Please output the data below exactly as given, starting at its first line and stopping after the line that contains "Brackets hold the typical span".

Records excerpted from a collection
┏━━

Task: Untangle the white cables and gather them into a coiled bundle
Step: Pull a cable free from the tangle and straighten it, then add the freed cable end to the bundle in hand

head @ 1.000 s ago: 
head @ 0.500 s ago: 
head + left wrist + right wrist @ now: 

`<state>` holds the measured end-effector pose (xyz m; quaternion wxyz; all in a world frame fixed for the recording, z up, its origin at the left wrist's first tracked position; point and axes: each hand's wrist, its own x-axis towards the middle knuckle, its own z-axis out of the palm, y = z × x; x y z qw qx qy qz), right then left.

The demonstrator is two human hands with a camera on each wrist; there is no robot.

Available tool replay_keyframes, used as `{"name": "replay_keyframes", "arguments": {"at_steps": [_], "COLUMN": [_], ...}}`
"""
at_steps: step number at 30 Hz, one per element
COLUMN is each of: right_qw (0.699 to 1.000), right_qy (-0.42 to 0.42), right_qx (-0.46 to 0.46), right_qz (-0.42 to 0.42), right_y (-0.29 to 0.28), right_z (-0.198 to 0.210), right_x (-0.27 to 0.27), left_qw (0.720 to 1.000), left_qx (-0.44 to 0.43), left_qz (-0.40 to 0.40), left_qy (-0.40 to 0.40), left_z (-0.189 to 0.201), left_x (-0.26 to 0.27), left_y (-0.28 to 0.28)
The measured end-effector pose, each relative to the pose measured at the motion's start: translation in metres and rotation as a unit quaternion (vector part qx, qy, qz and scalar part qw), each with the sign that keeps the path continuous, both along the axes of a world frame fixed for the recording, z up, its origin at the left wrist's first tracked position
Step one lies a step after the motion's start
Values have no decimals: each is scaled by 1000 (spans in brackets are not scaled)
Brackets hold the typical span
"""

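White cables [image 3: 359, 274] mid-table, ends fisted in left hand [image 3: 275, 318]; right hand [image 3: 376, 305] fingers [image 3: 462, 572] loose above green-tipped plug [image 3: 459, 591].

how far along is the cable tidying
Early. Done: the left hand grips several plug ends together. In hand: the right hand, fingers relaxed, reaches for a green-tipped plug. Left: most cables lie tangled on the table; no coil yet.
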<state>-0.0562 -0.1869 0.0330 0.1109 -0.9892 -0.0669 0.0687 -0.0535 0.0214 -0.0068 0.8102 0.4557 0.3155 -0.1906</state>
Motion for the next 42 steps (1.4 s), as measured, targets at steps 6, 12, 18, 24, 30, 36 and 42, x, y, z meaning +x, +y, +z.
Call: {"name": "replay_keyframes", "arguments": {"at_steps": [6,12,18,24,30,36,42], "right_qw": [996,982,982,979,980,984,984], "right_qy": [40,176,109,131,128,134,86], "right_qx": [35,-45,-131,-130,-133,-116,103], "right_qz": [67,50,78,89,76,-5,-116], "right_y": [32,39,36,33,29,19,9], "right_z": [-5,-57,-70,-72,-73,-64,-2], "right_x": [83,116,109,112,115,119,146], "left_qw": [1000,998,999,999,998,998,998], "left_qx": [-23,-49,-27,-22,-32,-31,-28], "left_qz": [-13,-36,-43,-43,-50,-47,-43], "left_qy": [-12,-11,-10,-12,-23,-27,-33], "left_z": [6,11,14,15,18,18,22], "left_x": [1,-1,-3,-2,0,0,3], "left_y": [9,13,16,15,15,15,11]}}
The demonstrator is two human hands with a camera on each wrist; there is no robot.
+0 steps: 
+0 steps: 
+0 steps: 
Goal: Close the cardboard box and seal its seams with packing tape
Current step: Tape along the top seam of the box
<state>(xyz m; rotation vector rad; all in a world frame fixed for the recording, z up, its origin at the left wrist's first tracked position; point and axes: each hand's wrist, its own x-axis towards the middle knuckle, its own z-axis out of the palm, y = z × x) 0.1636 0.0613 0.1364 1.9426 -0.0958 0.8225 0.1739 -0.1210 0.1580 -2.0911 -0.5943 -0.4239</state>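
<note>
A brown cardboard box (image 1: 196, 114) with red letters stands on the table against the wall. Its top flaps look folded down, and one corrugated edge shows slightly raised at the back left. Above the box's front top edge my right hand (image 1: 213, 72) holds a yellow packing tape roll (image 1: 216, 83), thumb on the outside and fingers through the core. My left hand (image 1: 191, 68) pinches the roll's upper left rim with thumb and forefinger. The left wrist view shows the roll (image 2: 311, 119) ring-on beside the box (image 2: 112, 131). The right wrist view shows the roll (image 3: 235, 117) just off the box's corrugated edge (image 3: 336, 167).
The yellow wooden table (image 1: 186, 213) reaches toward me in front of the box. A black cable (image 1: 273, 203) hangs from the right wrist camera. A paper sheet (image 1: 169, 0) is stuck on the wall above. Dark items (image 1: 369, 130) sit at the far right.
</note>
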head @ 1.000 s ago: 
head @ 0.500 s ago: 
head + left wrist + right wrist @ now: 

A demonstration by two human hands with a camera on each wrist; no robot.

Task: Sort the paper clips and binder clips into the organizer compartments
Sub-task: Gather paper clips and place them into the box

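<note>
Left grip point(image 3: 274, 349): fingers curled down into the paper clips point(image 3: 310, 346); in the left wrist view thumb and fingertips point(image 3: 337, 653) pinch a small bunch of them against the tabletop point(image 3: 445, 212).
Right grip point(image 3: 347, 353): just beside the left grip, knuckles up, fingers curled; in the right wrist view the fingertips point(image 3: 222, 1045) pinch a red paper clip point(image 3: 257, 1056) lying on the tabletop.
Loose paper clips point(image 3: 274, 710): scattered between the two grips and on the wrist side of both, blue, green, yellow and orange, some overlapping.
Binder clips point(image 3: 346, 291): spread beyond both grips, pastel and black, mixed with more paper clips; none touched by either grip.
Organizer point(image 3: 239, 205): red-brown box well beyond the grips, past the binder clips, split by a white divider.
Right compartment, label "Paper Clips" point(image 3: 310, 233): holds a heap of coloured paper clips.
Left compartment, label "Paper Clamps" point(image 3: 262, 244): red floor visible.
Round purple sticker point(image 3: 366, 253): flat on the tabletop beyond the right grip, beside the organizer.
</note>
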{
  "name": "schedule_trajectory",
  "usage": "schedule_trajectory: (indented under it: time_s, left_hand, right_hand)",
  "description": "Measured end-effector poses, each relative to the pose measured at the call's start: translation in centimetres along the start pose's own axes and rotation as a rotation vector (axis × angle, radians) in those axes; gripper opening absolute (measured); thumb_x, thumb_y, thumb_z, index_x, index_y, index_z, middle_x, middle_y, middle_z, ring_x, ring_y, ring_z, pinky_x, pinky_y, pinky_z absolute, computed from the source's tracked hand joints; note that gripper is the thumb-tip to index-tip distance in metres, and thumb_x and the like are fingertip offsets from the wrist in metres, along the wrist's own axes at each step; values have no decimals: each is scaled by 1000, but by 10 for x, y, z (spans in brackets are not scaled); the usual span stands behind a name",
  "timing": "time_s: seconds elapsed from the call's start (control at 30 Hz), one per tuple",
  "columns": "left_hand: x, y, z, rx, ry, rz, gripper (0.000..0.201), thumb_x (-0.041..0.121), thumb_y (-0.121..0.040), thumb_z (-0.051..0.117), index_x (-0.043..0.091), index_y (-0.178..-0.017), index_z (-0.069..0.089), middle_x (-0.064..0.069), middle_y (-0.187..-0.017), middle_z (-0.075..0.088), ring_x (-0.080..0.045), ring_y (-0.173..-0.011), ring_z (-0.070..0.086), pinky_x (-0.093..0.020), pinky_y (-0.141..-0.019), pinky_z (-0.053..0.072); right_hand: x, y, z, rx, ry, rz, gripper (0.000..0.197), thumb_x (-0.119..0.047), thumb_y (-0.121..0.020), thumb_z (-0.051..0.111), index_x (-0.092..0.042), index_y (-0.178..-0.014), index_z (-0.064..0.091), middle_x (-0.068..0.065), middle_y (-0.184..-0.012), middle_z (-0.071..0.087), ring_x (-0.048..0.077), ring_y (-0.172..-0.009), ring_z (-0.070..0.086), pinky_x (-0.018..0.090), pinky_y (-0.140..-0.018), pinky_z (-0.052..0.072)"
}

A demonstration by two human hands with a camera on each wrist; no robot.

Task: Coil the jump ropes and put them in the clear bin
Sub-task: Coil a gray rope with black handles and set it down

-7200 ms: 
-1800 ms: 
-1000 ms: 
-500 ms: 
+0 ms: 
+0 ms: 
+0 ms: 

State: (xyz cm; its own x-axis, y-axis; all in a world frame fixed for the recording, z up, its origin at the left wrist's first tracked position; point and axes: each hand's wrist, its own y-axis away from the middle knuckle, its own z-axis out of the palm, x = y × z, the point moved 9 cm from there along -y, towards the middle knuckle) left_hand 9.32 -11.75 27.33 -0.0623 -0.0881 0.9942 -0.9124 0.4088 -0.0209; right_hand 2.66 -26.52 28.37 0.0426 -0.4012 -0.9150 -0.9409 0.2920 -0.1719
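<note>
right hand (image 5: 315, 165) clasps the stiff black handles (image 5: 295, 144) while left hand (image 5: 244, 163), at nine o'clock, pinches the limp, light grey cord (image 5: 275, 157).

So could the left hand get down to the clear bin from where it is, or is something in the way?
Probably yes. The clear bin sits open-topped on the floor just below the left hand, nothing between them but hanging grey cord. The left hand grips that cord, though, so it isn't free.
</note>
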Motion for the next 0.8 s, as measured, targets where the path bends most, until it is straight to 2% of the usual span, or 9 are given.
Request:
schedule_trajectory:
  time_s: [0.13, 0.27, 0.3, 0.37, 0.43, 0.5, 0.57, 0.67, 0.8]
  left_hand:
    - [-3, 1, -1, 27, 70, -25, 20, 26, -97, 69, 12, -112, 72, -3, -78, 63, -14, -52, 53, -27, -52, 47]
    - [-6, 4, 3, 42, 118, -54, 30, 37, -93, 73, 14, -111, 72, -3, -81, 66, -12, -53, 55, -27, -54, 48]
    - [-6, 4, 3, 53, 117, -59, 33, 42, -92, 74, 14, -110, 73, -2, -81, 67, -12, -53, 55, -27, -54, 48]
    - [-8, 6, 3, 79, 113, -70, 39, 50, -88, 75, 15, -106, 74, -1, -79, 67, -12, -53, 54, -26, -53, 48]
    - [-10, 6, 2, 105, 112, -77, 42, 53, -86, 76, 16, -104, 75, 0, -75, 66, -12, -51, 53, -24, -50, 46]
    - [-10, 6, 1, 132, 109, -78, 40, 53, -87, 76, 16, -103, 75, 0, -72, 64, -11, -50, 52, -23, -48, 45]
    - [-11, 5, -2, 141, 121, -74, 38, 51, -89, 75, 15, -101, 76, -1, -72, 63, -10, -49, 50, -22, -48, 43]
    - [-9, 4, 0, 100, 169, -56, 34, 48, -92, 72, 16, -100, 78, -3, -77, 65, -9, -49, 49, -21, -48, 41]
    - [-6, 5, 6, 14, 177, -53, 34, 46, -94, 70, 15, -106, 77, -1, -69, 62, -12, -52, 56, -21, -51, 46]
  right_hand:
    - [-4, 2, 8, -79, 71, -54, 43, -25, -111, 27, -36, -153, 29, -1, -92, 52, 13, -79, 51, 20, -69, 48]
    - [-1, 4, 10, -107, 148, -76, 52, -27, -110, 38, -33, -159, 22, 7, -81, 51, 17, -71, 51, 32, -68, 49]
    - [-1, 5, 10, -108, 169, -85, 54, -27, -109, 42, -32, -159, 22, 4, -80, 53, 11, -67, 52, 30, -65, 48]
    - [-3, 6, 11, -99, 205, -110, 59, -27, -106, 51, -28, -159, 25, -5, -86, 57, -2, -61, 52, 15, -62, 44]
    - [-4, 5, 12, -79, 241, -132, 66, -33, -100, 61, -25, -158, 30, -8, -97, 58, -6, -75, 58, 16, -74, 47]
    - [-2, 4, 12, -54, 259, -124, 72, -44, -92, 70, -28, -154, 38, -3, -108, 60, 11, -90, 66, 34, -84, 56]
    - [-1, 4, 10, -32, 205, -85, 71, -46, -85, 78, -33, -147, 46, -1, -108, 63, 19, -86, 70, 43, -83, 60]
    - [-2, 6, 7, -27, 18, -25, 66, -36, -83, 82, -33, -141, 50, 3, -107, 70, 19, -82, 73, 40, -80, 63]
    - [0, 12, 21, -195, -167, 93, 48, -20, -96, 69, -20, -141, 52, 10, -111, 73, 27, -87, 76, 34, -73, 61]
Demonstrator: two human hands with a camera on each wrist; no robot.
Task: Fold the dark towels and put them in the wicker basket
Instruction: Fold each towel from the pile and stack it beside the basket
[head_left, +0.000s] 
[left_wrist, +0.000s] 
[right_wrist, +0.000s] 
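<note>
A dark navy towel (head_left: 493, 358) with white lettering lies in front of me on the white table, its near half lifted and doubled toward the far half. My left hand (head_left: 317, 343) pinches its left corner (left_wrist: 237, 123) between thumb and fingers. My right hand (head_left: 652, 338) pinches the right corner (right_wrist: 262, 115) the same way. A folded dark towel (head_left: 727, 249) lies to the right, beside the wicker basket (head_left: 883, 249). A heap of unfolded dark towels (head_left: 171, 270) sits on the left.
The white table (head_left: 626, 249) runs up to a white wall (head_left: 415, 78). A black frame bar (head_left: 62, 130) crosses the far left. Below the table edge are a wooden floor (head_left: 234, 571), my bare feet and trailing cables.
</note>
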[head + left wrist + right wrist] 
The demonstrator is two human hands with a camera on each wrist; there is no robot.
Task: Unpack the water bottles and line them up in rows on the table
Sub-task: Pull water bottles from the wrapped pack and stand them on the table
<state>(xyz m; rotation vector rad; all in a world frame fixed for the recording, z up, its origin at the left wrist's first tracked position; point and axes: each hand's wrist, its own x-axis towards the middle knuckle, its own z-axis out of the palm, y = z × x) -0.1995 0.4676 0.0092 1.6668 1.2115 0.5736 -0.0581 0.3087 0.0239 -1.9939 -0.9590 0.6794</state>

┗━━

▶ _SOLUTION FOR THIS TASK_
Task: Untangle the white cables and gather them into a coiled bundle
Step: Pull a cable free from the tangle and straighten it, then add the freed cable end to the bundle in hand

head @ 1.000 s ago: 
head @ 0.500 s ago: 
head + left wrist + right wrist @ now: 

`<state>` holds the measured end-effector pose (xyz m; quaternion wxyz; all in a world frame fixed for the recording, z up, its origin at the left wrist's first tracked position; point and axes: each hand's wrist, its own x-axis towards the middle knuckle, its own z-axis out of the palm, y = z × x; x y z qw qx qy qz), right then left.

The demonstrator is two human hands with a camera on each wrist; there is no robot.

Available tool replay_keyframes, used as `{"name": "replay_keyframes", "arguments": {"at_steps": [_], "COLUMN": [_], ...}}`
"""
at_steps: step number at 30 Hz, one per element
COLUMN is each of: right_qw (0.699 to 1.000), right_qy (-0.42 to 0.42), right_qx (-0.46 to 0.46), right_qz (-0.42 to 0.42), right_y (-0.29 to 0.28), right_z (-0.198 to 0.210), right_x (-0.27 to 0.27), left_qw (0.720 to 1.000), left_qx (-0.44 to 0.43), left_qz (-0.40 to 0.40), left_qy (-0.40 to 0.40), left_z (-0.189 to 0.201), left_x (-0.26 to 0.27), left_y (-0.28 to 0.28)
The measured end-effector pose, each relative to the pose measured at the motion's start: translation in metres and rotation as a unit quaternion (vector part qx, qy, qz and scalar part qw), each with the sign that keeps the path continuous, both along the axes of a world frame fixed for the recording, z up, its origin at the left wrist's first tracked position
Step one lies a step after the motion's start
Values have no decimals: each is scaled by 1000 (spans in brackets are not scaled)
Brackets hold the typical span

The given output is the complete response.